== Your assignment ==
The answer should match the entries that follow exactly, except that no image appears in it.
__________
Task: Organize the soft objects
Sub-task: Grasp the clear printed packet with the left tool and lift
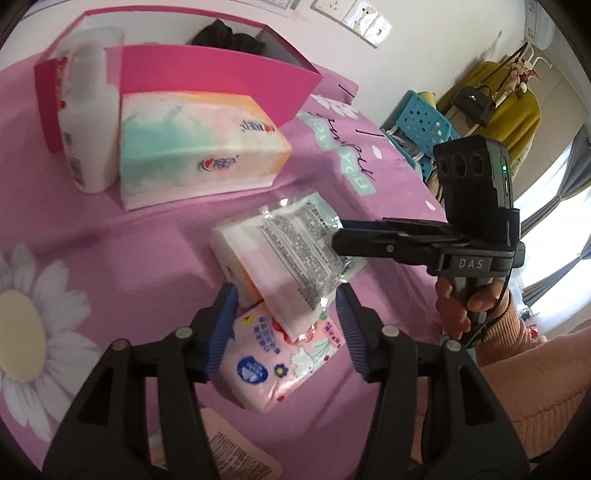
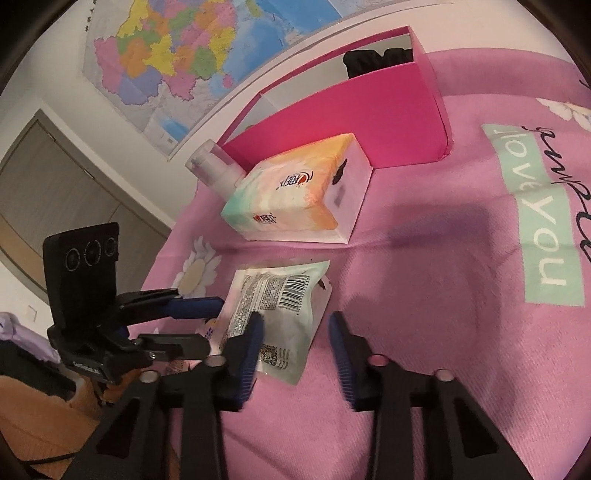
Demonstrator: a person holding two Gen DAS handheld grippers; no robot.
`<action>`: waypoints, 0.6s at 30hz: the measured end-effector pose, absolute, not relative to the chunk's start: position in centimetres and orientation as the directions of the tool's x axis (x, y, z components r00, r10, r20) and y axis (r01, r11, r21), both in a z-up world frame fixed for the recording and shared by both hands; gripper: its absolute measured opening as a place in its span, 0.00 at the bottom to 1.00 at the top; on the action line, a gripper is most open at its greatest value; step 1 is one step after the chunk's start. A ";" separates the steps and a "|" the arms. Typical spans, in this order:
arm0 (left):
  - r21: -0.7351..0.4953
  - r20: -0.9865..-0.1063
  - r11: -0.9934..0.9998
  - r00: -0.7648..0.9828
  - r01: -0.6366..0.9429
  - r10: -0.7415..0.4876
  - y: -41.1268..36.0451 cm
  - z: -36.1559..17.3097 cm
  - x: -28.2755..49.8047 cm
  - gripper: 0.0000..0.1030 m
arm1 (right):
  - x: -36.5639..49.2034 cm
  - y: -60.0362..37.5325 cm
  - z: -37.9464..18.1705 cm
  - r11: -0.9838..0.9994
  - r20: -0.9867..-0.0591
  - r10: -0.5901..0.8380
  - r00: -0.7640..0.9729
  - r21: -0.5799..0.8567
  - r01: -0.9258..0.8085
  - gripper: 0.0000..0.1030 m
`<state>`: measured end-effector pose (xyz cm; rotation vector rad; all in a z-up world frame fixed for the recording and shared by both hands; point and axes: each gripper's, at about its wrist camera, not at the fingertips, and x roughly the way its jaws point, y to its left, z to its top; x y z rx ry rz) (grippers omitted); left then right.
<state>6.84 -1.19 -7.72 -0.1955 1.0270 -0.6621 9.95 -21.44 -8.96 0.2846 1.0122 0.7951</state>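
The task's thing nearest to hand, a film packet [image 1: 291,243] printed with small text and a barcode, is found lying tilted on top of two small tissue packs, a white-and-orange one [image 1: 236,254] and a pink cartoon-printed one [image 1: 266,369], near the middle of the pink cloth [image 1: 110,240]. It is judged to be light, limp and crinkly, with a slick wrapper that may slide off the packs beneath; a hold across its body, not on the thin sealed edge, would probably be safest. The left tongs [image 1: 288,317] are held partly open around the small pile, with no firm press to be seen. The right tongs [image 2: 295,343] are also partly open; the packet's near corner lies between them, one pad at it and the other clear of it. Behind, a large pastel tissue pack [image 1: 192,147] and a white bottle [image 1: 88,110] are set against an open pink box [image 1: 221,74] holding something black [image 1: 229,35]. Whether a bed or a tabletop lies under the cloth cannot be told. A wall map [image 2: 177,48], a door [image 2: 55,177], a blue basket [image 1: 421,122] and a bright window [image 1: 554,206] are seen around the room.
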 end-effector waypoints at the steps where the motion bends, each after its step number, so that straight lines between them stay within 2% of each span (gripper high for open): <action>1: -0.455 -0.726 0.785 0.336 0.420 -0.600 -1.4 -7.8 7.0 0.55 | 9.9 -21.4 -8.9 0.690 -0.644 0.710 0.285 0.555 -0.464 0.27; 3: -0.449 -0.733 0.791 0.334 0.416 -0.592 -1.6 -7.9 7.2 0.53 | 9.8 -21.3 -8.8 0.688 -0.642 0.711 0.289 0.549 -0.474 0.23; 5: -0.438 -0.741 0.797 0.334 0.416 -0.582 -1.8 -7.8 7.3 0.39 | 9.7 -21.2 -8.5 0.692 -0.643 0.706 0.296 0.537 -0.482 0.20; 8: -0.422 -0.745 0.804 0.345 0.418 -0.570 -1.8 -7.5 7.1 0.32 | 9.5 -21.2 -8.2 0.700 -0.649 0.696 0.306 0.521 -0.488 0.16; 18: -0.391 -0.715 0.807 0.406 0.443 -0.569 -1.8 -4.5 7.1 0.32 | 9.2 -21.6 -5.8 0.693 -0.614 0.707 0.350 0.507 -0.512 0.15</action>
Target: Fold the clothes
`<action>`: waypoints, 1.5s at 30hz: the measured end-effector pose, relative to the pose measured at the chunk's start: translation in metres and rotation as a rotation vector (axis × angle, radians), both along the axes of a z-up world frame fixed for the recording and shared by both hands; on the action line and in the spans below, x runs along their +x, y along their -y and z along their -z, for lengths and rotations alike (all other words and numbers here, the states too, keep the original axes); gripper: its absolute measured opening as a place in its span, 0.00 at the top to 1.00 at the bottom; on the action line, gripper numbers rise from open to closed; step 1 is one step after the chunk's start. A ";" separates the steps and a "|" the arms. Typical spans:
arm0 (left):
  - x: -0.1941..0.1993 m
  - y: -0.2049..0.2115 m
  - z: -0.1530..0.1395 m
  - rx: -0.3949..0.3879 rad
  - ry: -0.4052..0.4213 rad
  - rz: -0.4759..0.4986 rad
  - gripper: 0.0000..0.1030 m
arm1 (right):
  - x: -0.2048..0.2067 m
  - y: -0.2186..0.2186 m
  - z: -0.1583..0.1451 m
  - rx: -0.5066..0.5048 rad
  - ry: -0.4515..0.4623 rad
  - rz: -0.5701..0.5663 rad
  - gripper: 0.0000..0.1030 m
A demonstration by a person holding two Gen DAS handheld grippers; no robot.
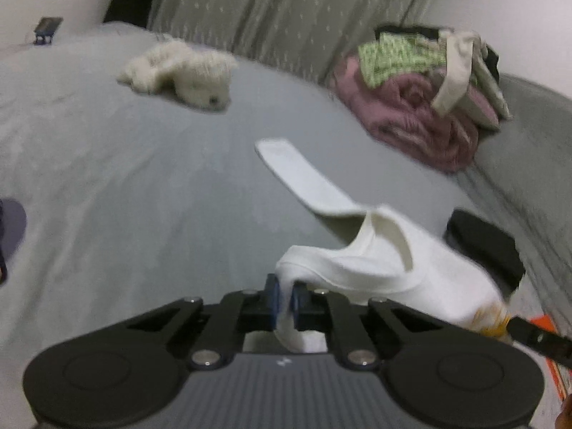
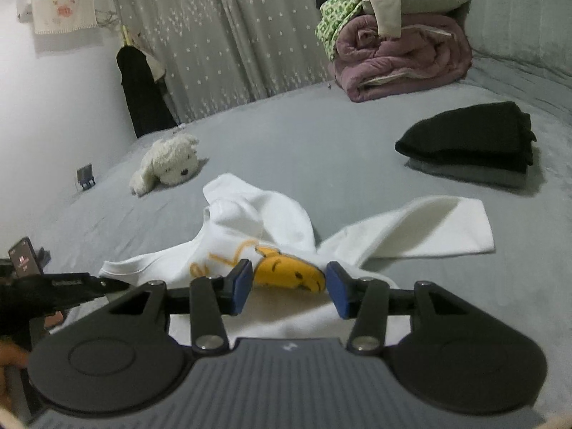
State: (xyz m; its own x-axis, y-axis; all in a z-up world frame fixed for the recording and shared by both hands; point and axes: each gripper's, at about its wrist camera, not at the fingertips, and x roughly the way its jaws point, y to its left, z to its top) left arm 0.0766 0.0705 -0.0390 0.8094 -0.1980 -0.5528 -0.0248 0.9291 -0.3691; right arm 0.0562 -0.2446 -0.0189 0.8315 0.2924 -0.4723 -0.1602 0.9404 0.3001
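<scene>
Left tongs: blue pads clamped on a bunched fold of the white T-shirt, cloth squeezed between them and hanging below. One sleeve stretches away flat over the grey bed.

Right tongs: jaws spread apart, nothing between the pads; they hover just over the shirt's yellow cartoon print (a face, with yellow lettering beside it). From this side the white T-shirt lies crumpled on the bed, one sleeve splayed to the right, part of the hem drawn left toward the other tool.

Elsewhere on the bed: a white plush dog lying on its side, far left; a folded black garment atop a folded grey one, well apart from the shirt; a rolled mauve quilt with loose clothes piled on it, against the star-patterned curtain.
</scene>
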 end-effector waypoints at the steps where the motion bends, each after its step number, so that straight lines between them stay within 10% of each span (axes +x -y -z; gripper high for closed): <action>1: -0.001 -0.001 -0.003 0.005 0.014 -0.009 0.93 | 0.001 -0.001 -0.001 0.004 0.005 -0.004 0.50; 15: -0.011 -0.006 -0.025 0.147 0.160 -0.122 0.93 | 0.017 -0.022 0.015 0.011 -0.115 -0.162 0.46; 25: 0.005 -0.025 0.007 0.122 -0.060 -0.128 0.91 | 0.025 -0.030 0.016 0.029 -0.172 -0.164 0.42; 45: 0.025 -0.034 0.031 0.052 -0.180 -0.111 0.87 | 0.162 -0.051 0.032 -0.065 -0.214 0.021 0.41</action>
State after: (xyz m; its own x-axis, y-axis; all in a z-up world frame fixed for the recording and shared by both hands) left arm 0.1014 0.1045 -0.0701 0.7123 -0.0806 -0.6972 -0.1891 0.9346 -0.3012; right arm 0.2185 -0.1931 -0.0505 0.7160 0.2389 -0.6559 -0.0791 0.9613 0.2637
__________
== Answer for this exercise ==
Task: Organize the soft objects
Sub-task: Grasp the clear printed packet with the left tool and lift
Demonstrator: a person holding two Gen DAS handheld grippers; no robot.
`<action>`: waypoints, 0.6s at 30hz: the measured end-effector pose, absolute, not relative to the chunk's start: position in centimetres and orientation as the directions of the tool's x axis (x, y, z components r00, r10, r20) and y axis (r01, r11, r21), both in a z-up world frame fixed for the recording and shared by both hands; gripper: its absolute measured opening as a place in its span, 0.00 at the bottom to 1.00 at the top; on the action line, a gripper is most open at its greatest value; step 1 is one step after the chunk's start. A ";" separates the steps and a "|" the arms. Typical spans, in this order:
arm0 (left):
  - r21: -0.7351..0.4953
  - r20: -0.9865..-0.1063
  - r11: -0.9934..0.9998
  - r00: -0.7648..0.9828
  - r01: -0.6366..0.9429
  - r10: -0.7415..0.4876
  - y: -41.1268..36.0451 cm
  - z: -36.1559..17.3097 cm
  - x: -28.2755..49.8047 cm
  - gripper: 0.0000..0.1030 m
arm1 (right):
  - x: -36.5639..49.2034 cm
  - y: -60.0362..37.5325 cm
  - z: -37.9464..18.1705 cm
  - r11: -0.9838..0.9994
  - r20: -0.9867..-0.0591
  - r10: -0.5901..0.8380
  - r00: -0.7640..0.9729
  - r21: -0.5799..0.8567
  - r01: -0.9258..0.8085
  - gripper: 0.0000..0.1030 m
`<state>`: measured end-effector pose (xyz cm; rotation vector rad; all in a z-up world frame fixed for the recording and shared by both hands; point and axes: each gripper's, at about its wrist camera, not at the fingertips, and x roughly the way its jaws point, y to its left, z to its top; x y z rx ry rz) (grippers omitted); left then right.
<state>6.84 -1.19 -7.72 -0.1955 1.0270 -0.6621 9.95 -21.44 -8.96 0.2846 1.0122 0.7951</state>
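The task's thing nearest to hand, a film packet [image 1: 291,243] printed with small text and a barcode, is found lying tilted on top of two small tissue packs, a white-and-orange one [image 1: 236,254] and a pink cartoon-printed one [image 1: 266,369], near the middle of the pink cloth [image 1: 110,240]. It is judged to be light, limp and crinkly, with a slick wrapper that may slide off the packs beneath; a hold across its body, not on the thin sealed edge, would probably be safest. The left tongs [image 1: 288,317] are held partly open around the small pile, with no firm press to be seen. The right tongs [image 2: 295,343] are also partly open; the packet's near corner lies between them, one pad at it and the other clear of it. Behind, a large pastel tissue pack [image 1: 192,147] and a white bottle [image 1: 88,110] are set against an open pink box [image 1: 221,74] holding something black [image 1: 229,35]. Whether a bed or a tabletop lies under the cloth cannot be told. A wall map [image 2: 177,48], a door [image 2: 55,177], a blue basket [image 1: 421,122] and a bright window [image 1: 554,206] are seen around the room.
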 end-effector waypoints at the steps where the motion bends, each after its step number, so that straight lines between them stay within 2% of each span (gripper high for open): <action>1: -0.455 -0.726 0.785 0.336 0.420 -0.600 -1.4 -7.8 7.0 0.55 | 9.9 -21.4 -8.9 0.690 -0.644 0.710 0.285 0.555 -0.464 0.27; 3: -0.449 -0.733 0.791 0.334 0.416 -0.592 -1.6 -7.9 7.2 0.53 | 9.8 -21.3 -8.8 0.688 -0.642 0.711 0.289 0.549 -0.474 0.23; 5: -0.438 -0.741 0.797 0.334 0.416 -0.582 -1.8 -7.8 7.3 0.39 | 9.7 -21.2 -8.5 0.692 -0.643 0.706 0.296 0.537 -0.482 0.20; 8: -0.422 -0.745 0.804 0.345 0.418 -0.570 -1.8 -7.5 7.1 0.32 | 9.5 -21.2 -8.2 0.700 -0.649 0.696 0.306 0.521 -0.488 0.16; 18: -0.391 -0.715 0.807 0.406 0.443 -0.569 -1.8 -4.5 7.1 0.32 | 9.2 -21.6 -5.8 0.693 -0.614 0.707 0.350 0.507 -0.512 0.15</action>
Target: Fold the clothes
`<action>`: waypoints, 1.5s at 30hz: the measured end-effector pose, relative to the pose measured at the chunk's start: translation in metres and rotation as a rotation vector (axis × angle, radians), both along the axes of a z-up world frame fixed for the recording and shared by both hands; on the action line and in the spans below, x runs along their +x, y along their -y and z along their -z, for lengths and rotations alike (all other words and numbers here, the states too, keep the original axes); gripper: its absolute measured opening as a place in its span, 0.00 at the top to 1.00 at the bottom; on the action line, gripper numbers rise from open to closed; step 1 is one step after the chunk's start. A ";" separates the steps and a "|" the arms. Typical spans:
arm0 (left):
  - x: -0.1941..0.1993 m
  - y: -0.2049..0.2115 m
  - z: -0.1530..0.1395 m
  - rx: -0.3949..0.3879 rad
  - ry: -0.4052..0.4213 rad
  - rz: -0.4759..0.4986 rad
  - gripper: 0.0000..0.1030 m
arm1 (right):
  - x: -0.2048..0.2067 m
  - y: -0.2186..0.2186 m
  - z: -0.1583..0.1451 m
  - rx: -0.5066..0.5048 rad
  - ry: -0.4515..0.4623 rad
  - rz: -0.5701..0.5663 rad
  - gripper: 0.0000..0.1030 m
A demonstration by a person holding two Gen DAS handheld grippers; no robot.
State: (xyz m; its own x-axis, y-axis; all in a z-up world frame fixed for the recording and shared by both hands; point and axes: each gripper's, at about its wrist camera, not at the fingertips, and x roughly the way its jaws point, y to its left, z to its top) left arm 0.0766 0.0705 -0.0390 0.8094 -0.1980 -0.5528 -0.0248 0.9291 -0.3691; right arm 0.0562 -0.2446 -0.0189 0.8315 0.2924 -0.4723 -0.1602 0.9404 0.3001
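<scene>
Left tongs: blue pads clamped on a bunched fold of the white T-shirt, cloth squeezed between them and hanging below. One sleeve stretches away flat over the grey bed.

Right tongs: jaws spread apart, nothing between the pads; they hover just over the shirt's yellow cartoon print (a face, with yellow lettering beside it). From this side the white T-shirt lies crumpled on the bed, one sleeve splayed to the right, part of the hem drawn left toward the other tool.

Elsewhere on the bed: a white plush dog lying on its side, far left; a folded black garment atop a folded grey one, well apart from the shirt; a rolled mauve quilt with loose clothes piled on it, against the star-patterned curtain.
</scene>
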 end-effector waypoints at the steps where the motion bends, each after its step number, so that straight lines between them stay within 10% of each span (axes +x -y -z; gripper high for closed): <action>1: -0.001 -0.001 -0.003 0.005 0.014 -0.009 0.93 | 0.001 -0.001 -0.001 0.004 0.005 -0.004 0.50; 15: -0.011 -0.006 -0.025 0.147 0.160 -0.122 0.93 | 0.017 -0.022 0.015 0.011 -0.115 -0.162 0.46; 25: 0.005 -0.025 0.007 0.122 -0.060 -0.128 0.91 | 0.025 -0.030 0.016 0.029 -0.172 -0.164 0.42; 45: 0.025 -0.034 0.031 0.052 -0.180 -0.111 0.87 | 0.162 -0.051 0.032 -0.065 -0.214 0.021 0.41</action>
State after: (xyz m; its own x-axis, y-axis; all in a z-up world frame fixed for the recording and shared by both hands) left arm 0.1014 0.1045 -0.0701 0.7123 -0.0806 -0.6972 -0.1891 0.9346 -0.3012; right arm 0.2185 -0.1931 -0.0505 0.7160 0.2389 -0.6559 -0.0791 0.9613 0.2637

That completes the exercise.